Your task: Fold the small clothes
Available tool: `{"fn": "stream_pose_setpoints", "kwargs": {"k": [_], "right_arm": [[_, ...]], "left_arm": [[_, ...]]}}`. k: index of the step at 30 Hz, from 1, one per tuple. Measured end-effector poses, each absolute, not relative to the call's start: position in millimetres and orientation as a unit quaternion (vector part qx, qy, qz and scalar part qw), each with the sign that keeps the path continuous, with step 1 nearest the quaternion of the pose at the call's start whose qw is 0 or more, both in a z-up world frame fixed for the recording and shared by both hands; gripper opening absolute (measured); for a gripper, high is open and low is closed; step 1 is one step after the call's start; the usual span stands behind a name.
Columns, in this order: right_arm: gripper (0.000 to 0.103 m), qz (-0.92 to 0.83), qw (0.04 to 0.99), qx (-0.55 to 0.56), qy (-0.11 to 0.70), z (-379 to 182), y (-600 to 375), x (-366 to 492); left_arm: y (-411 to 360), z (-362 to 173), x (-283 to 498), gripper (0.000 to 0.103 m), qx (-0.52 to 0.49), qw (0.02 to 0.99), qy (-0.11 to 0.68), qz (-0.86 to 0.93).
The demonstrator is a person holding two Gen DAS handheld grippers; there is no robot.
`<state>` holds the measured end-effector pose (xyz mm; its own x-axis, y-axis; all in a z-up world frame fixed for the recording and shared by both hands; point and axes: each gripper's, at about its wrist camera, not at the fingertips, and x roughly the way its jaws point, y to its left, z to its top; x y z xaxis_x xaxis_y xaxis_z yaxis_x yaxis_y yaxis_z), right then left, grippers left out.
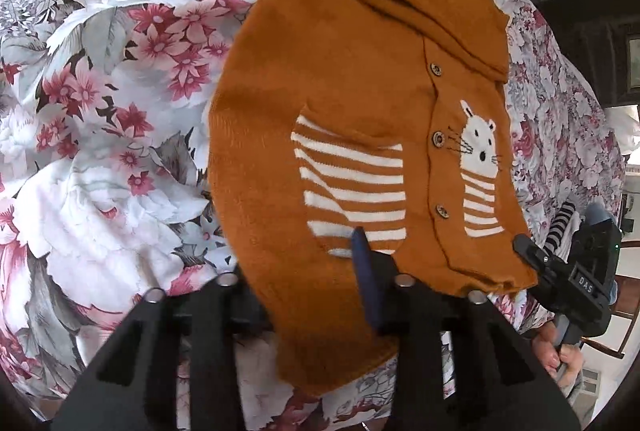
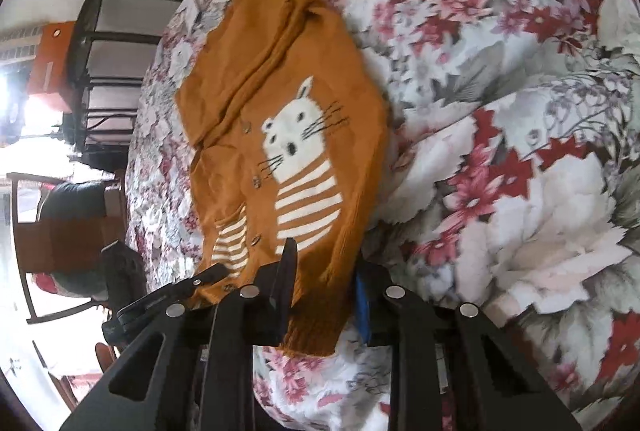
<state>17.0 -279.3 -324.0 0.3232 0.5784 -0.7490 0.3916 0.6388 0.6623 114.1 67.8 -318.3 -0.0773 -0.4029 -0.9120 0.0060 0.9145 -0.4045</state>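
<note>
An orange knitted baby cardigan (image 1: 344,103) with wooden buttons, white stripes and a white cat face lies on a floral bedsheet (image 1: 112,79). My left gripper (image 1: 320,271) is shut on its bottom hem, at the striped pocket corner. The right gripper (image 1: 560,271) shows in the left wrist view, holding the other hem corner. In the right wrist view the cardigan (image 2: 288,119) stretches away from my right gripper (image 2: 324,271), which is shut on the hem below the cat. The left gripper (image 2: 188,287) shows at the lower left there.
The floral sheet (image 2: 520,111) covers the bed all around the cardigan. A dark metal bed frame (image 2: 104,71) and a wooden chair (image 2: 60,231) stand beyond the bed edge. A striped cloth (image 1: 560,227) lies near the right gripper.
</note>
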Motion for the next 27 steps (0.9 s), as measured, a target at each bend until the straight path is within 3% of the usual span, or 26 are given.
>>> {"fn": "stream_pose_setpoints", "kwargs": {"k": [3, 5, 11, 15, 27], "right_arm": [[0.016, 0.066, 0.698, 0.413, 0.581, -326, -276, 18], [0.009, 0.069, 0.699, 0.418, 0.576, -326, -276, 17], [0.006, 0.076, 0.717, 0.418, 0.553, -309, -278, 13], [0.010, 0.068, 0.702, 0.399, 0.586, -322, -274, 15], [0.006, 0.067, 0.724, 0.395, 0.562, -313, -273, 16]], "left_arm": [[64, -315, 113, 0.014, -0.134, 0.670, 0.713, -0.161], [60, -311, 111, 0.009, -0.126, 0.675, 0.707, -0.167], [43, -297, 103, 0.009, -0.048, 0.713, 0.682, -0.154], [36, -295, 99, 0.009, -0.018, 0.722, 0.675, -0.149], [27, -293, 98, 0.009, 0.022, 0.739, 0.659, -0.142]]}}
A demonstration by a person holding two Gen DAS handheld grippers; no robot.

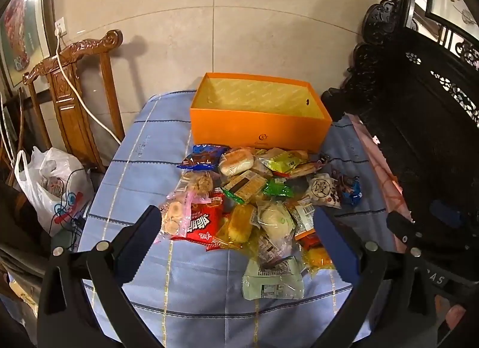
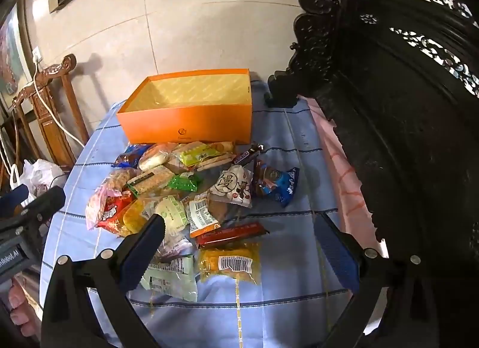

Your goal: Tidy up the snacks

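Before orange box (image 1: 260,131): jumbled, colourful wrapped snacks (image 1: 254,198).

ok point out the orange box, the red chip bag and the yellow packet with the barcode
orange box (image 1: 260,132): left wrist view, front wall
red chip bag (image 1: 203,225): left wrist view, printed front
yellow packet (image 2: 229,262): right wrist view, barcode label

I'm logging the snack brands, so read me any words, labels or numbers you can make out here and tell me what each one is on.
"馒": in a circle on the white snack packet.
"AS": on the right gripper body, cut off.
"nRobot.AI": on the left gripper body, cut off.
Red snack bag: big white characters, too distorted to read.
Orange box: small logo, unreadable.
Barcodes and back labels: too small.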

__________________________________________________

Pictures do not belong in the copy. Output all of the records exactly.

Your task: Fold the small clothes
Available tool: `{"fn": "stream_pose_setpoints", "kwargs": {"k": [_], "right_arm": [[_, ...]], "left_arm": [[_, ...]]}}`. k: index of the step at 30 Hz, from 1, one per tuple. Measured end-effector poses, each absolute, not relative to the call's start: position in millimetres and orientation as a unit quaternion (vector part qx, qy, qz and scalar part qw), each with the sign that keeps the path continuous, with step 1 nearest the quaternion of the pose at the call's start whose qw is 0 or more, both in a z-up world frame fixed for the recording and shared by both hands; gripper opening absolute (measured); for a gripper, high is open and low is closed; step 1 is one step after the call's start; the usual span stands behind a name.
Columns, in this order: right_arm: gripper (0.000 to 0.103 m), qz (-0.92 to 0.83), qw (0.04 to 0.99), qx (-0.55 to 0.56), qy (-0.11 to 0.70), z (-379 to 182), y (-600 to 375), x (-366 to 492); left_arm: y (-411 to 360), z (-362 to 173), x (-283 to 498), gripper (0.000 to 0.103 m), qx (-0.52 to 0.49), qw (0.02 to 0.99), qy (-0.11 to 0.68), qz (-0.86 to 0.93).
The demonstrator is a person holding two Gen DAS handheld grippers; there is no robot.
`<state>` holds the measured end-effector pose (xyz mm; its own x-axis, y-axis; all in a z-up world frame fixed for the recording and shared by both hands; point and axes: each gripper's, at about its wrist camera, not at the fingertips, and x roughly the way its jaws point, y to its left, z to its top; x y z xaxis_x xaxis_y xaxis_z yaxis_x yaxis_y yaxis_z), right then left, grippers left out.
<state>17.0 -279.3 -324.0 0.3232 0.5784 -0.7490 0.3916 0.6388 0.6623 114.1 67.8 -318.3 -0.0773 -0.4029 -0.9120 0.0060 0.9145 -0.4045</state>
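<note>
An orange knitted baby cardigan (image 1: 344,103) with wooden buttons, white stripes and a white cat face lies on a floral bedsheet (image 1: 112,79). My left gripper (image 1: 320,271) is shut on its bottom hem, at the striped pocket corner. The right gripper (image 1: 560,271) shows in the left wrist view, holding the other hem corner. In the right wrist view the cardigan (image 2: 288,119) stretches away from my right gripper (image 2: 324,271), which is shut on the hem below the cat. The left gripper (image 2: 188,287) shows at the lower left there.
The floral sheet (image 2: 520,111) covers the bed all around the cardigan. A dark metal bed frame (image 2: 104,71) and a wooden chair (image 2: 60,231) stand beyond the bed edge. A striped cloth (image 1: 560,227) lies near the right gripper.
</note>
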Motion for the next 27 steps (0.9 s), as measured, a target at each bend until the straight path is within 3% of the usual span, or 26 are given.
>>> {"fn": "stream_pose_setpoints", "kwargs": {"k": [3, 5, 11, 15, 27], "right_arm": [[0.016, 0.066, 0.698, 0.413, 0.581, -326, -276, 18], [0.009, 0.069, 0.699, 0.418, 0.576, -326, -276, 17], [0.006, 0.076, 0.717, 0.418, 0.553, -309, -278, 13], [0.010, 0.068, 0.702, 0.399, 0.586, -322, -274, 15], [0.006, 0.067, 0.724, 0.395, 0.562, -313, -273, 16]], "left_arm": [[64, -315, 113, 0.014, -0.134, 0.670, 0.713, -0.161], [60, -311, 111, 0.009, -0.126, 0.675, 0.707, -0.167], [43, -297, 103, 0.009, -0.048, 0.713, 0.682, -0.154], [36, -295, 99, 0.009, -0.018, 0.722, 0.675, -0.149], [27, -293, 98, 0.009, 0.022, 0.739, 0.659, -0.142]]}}
A demonstration by a person holding two Gen DAS handheld grippers; no robot.


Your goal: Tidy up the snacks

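Before orange box (image 1: 260,131): jumbled, colourful wrapped snacks (image 1: 254,198).

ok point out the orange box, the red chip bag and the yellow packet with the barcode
orange box (image 1: 260,132): left wrist view, front wall
red chip bag (image 1: 203,225): left wrist view, printed front
yellow packet (image 2: 229,262): right wrist view, barcode label

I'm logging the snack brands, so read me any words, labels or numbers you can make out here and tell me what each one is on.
"馒": in a circle on the white snack packet.
"AS": on the right gripper body, cut off.
"nRobot.AI": on the left gripper body, cut off.
Red snack bag: big white characters, too distorted to read.
Orange box: small logo, unreadable.
Barcodes and back labels: too small.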

The response to this exercise is now complete.